What is wanted is every line below from the one with "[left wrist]" up to and including the one with "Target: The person", retyped exactly, pictures excluded, nothing else.
(Exercise materials)
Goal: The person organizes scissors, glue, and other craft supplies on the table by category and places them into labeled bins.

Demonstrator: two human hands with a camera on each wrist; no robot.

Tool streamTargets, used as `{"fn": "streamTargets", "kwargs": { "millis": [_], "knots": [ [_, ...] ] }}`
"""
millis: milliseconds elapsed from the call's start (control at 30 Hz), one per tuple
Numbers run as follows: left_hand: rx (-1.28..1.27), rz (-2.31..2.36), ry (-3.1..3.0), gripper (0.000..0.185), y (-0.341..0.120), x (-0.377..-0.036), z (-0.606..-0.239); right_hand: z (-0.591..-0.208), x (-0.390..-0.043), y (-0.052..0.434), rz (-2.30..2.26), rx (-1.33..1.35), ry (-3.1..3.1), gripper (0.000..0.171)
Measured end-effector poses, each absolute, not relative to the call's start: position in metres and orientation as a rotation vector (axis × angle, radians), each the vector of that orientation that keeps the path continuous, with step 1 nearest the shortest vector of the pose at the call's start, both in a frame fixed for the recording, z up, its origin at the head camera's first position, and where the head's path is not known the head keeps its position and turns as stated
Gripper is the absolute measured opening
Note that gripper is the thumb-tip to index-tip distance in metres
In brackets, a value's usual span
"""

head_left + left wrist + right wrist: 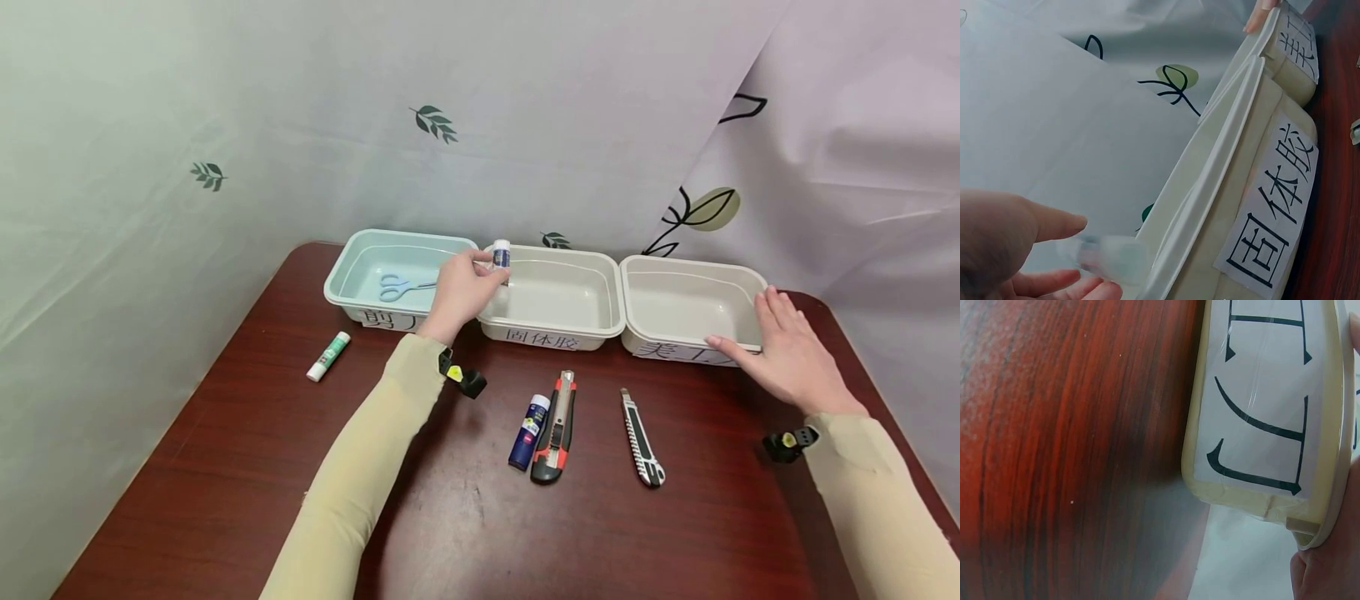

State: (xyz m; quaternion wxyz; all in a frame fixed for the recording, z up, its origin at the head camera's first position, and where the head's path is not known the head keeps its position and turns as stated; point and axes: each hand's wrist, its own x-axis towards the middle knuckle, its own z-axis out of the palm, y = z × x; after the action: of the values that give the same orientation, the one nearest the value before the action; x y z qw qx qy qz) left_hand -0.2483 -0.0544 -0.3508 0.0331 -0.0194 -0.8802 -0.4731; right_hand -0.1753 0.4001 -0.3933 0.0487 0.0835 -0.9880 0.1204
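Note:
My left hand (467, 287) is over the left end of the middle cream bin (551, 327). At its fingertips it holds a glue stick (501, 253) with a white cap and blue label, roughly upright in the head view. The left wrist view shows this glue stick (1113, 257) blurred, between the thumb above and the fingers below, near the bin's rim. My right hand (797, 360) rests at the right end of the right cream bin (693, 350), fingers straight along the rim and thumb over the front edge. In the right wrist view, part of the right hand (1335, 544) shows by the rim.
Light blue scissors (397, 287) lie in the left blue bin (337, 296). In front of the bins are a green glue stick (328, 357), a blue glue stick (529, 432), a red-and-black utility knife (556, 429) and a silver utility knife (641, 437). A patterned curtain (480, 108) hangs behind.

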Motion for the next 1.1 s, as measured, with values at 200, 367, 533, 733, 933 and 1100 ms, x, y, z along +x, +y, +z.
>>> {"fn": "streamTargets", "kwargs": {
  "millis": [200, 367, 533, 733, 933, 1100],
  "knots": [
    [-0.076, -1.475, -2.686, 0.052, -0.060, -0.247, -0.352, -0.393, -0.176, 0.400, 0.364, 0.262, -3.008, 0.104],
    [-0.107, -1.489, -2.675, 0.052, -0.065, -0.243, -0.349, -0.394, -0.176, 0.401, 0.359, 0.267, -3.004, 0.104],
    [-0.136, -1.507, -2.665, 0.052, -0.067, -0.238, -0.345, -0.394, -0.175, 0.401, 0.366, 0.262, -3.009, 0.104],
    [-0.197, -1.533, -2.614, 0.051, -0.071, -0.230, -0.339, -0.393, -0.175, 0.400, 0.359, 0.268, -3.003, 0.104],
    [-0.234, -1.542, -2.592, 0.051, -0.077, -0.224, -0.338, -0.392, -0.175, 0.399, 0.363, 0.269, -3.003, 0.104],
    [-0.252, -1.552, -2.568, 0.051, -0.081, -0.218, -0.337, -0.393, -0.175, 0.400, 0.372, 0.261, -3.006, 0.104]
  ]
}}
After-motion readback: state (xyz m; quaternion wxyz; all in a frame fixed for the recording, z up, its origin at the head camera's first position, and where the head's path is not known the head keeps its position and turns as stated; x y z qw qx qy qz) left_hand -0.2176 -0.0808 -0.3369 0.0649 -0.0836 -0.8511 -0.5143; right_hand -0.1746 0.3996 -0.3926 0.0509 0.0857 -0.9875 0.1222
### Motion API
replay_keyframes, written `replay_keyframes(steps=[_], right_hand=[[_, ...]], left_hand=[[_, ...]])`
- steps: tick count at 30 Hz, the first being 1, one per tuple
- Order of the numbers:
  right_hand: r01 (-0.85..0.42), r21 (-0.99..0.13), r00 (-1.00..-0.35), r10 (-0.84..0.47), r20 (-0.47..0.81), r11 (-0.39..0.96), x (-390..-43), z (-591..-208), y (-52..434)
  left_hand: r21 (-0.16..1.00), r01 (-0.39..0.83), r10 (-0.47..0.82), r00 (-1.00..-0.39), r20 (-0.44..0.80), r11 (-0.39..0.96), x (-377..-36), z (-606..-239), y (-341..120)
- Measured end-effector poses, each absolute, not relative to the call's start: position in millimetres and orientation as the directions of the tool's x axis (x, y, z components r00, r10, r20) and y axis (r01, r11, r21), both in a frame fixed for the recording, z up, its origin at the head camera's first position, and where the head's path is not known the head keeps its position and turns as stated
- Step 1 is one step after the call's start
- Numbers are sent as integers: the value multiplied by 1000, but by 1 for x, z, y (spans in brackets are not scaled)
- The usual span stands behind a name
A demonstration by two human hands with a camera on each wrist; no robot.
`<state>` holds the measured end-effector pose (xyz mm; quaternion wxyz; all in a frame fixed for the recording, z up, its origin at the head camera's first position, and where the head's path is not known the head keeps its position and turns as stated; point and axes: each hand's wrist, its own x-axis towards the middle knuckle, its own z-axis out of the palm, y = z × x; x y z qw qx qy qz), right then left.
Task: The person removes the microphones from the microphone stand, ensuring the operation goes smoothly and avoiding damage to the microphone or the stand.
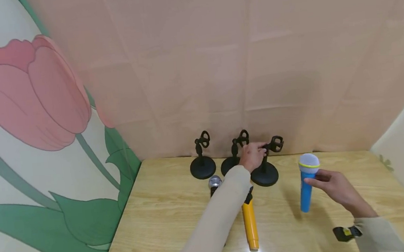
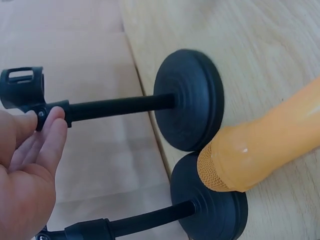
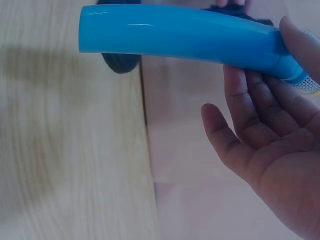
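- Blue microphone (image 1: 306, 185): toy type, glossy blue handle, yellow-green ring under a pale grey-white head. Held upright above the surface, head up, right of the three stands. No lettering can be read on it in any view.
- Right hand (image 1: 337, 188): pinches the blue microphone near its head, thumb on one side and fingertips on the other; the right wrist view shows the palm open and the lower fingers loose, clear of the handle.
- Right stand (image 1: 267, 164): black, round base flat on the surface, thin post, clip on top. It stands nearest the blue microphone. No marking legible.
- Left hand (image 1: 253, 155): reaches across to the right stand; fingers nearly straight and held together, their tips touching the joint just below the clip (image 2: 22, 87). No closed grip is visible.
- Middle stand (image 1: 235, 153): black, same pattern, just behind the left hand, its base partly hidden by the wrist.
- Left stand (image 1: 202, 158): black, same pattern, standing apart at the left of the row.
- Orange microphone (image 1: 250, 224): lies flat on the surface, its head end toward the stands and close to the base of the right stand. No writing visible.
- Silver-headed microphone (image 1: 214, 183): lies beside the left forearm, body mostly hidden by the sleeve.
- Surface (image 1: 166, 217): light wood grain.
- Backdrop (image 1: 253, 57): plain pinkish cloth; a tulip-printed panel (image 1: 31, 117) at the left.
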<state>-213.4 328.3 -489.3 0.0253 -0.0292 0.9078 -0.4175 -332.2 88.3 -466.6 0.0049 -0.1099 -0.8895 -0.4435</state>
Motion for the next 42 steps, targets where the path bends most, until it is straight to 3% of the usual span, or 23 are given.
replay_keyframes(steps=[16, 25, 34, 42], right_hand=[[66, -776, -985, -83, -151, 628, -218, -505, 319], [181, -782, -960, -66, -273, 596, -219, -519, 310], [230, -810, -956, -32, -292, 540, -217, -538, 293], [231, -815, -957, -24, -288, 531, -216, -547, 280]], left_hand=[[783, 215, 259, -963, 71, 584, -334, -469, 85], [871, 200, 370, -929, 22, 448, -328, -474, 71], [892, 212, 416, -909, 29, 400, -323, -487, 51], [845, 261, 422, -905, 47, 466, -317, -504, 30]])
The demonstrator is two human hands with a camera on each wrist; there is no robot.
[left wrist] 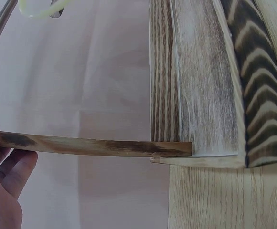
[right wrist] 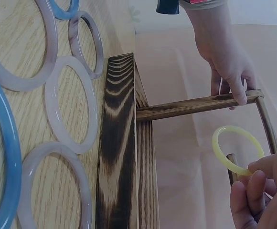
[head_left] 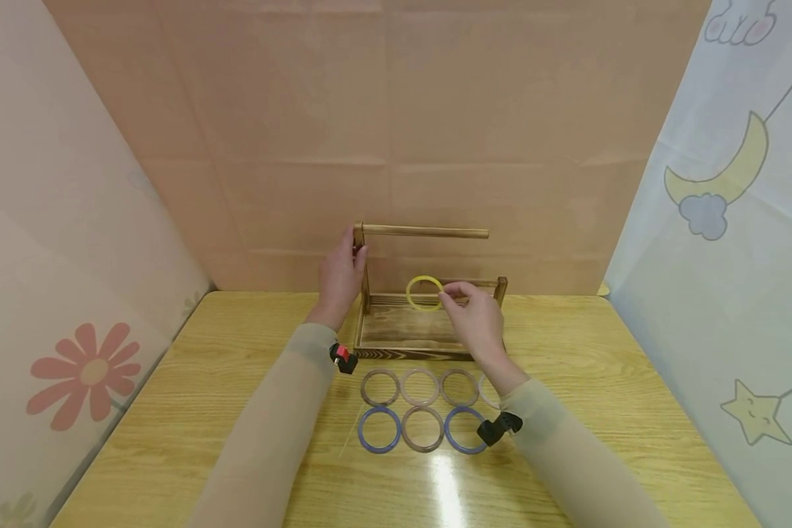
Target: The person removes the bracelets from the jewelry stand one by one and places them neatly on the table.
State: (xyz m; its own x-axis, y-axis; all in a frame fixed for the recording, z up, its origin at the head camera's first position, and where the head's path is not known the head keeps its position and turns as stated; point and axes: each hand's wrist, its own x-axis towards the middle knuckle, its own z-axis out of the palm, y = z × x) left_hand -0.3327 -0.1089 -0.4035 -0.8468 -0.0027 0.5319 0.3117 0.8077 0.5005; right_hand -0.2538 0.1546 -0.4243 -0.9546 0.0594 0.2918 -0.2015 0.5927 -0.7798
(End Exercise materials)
▶ _Solution below_:
[left wrist] 
[right wrist] 
[head_left] 
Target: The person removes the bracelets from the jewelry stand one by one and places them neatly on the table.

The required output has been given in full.